自分の意志が、世界にたった一人の自分をつくる
自己肯定感を高く持てないまま成長していった有森さんだが、一方で、“何があっても自分の意志を貫く強さ”があった。高校進学のときは、「成績が足りない」という理由で、担任の先生が志望校の受験に反対し、入学した高校では「実績が足りない」という理由で陸上部への入部を断られたが、有森さんは一歩も引き下がらなかった。
有森 もし、先生が薦める高校を受けて合格できなかったら、それは「先生のせい」、入学して楽しくなかったら、それも「先生のせい」と思ったでしょう。そんな「他人のせい」にする生き方は嫌(いや)なんです。陸上部への入部を断られたときも、私は粘りました。諦めるか諦めないかは、周りがコントロールすることではありません。相手がどう反応しようが、諦める理由がなければ、私は自分の意志を貫きたい。自分の意志を周りの人から反対されたら傷つくでしょう。でも、傷ついて諦めるようであれば、そもそも、その程度の夢だったということ。強い意志があるからこそ、周りの人が動いてくれる。私の意志が、世界にたった一人の“有森裕子”をつくるのです。
走ることにおいては、高校でも大学でも大きな結果を残せなかった有森さんだが、大学卒業時には、リクルート・ランニングクラブの故小出義雄監督に入団を直談判した。小出監督は、実績のない有森さんにあきれながらも、「その、“根拠のないやる気”にとても興味がある」と、有森さんの意志を認めてくれたという。

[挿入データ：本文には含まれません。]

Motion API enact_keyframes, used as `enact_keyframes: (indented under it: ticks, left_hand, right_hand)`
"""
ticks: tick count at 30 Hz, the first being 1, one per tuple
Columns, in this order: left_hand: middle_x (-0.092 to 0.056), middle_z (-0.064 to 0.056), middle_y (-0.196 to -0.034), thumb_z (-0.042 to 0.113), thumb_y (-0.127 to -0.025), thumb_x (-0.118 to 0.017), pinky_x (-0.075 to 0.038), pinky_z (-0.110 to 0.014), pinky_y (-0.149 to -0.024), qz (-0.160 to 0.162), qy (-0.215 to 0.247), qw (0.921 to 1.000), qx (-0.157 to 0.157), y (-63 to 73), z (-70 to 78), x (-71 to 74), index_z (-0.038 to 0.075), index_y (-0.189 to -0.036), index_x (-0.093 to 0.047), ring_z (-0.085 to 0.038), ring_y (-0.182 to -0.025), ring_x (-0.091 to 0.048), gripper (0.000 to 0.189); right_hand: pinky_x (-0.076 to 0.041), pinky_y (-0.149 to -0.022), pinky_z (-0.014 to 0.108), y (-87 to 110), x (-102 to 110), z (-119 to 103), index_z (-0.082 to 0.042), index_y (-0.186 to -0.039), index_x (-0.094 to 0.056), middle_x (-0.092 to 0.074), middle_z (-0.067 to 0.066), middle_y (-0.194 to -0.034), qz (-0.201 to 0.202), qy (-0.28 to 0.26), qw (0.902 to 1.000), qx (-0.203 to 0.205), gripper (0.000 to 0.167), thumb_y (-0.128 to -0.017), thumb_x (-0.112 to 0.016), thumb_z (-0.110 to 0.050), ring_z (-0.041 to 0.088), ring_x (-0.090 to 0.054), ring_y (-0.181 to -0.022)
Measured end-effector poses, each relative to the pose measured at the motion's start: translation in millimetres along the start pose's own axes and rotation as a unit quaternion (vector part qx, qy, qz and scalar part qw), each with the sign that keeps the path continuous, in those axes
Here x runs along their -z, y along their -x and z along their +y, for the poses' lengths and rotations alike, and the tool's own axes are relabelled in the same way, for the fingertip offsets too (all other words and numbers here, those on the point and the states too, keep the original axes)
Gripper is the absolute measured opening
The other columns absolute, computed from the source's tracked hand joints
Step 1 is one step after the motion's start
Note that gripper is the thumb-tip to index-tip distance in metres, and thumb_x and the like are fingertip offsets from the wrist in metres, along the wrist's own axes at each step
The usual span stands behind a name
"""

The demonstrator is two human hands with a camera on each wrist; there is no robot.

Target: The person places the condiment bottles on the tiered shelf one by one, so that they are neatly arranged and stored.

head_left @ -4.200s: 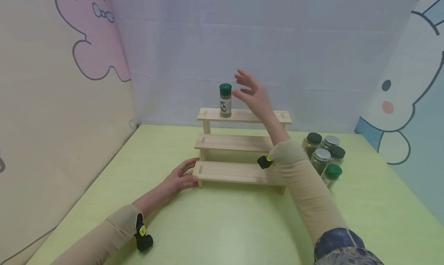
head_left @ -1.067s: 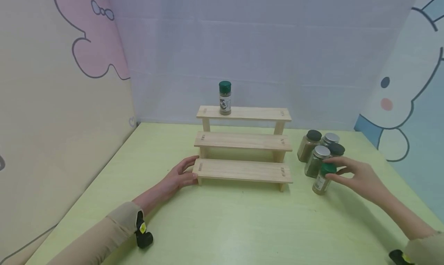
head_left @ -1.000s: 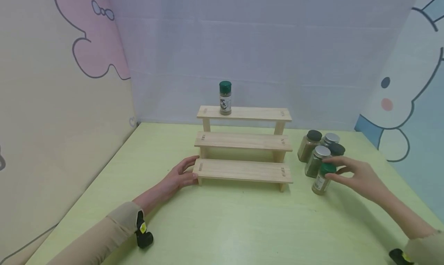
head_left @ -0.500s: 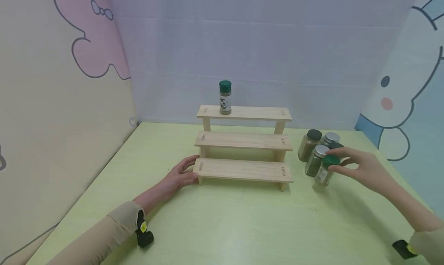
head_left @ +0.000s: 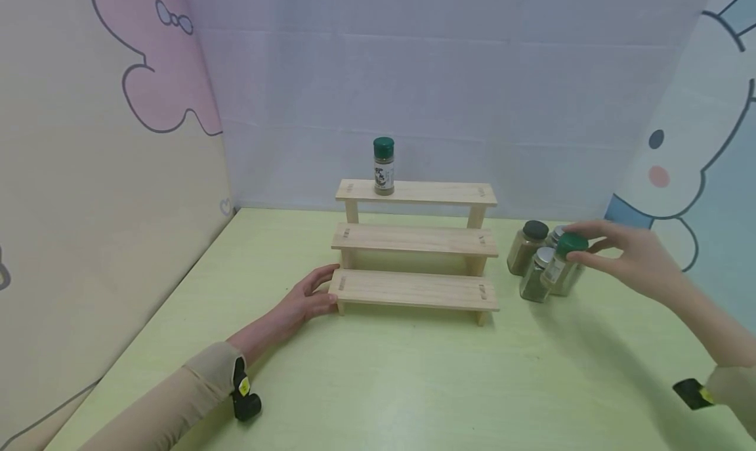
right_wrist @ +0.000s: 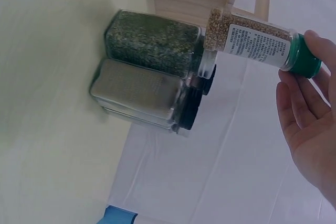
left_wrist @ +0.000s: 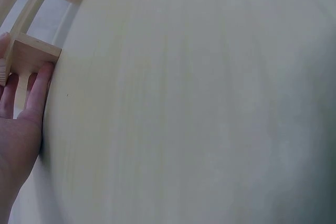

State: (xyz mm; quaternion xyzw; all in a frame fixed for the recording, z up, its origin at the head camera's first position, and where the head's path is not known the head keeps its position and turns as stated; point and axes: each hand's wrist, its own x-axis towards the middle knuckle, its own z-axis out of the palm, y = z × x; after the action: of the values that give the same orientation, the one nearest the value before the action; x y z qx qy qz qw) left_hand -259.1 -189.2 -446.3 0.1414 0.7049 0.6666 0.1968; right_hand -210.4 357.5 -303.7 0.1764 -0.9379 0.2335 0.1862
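By its green cap, my right hand pinches a spice jar filled with small brown grains. The jar hangs tilted above the table, in front of the jar cluster in the head view. My left hand holds the left end of the lowest step of a three-tier wooden rack. Its fingers reach the step's leg in the left wrist view. On the top tier, left of centre, another green-capped spice jar stands upright.
Right of the rack stand several jars: a black-capped jar, a silver-capped jar and others partly hidden by the held jar. A pale cloth wall rises behind the table.
My right hand has left the top-tier jar, gone to the cluster at right, taken its green-capped jar by the cap and raised it off the table. My left hand stays on the rack.
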Motion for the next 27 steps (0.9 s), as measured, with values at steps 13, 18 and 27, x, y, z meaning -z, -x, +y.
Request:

そして、チーム(リクルート・ランニングクラブ)に加入――有森さんの夢は、生まれ故郷である岡山県の代表として国民体育大会(国体)に出ることだったが、最終選考で事件が起きた。
有森 なんと、マネージャーが私の選手登録を忘れていたのです。しかたなく、 “手書きのゼッケン”で走って念願の1位を勝ち取ったものの、未登録だったので国体には出られませんでした。選手登録を忘れられてしまったのは、私が有力選手ではなかったから。でも、実力がないのに実力主義のチームに押しかけたのは、ほかでもない私自身。結局は、自分の責任です。こうなったら、何としても実績をつくるしかありません。「とにかく、いまは結果を残すこと。実績を積むだけ」と自分に言い聞かせて練習に打ち込みました。成績が良くなったのは、その頃からです。怒りや悲しみといったマイナスな感情をプラスに変えていく──国体最終選考の一件は、私を成長させてくれました。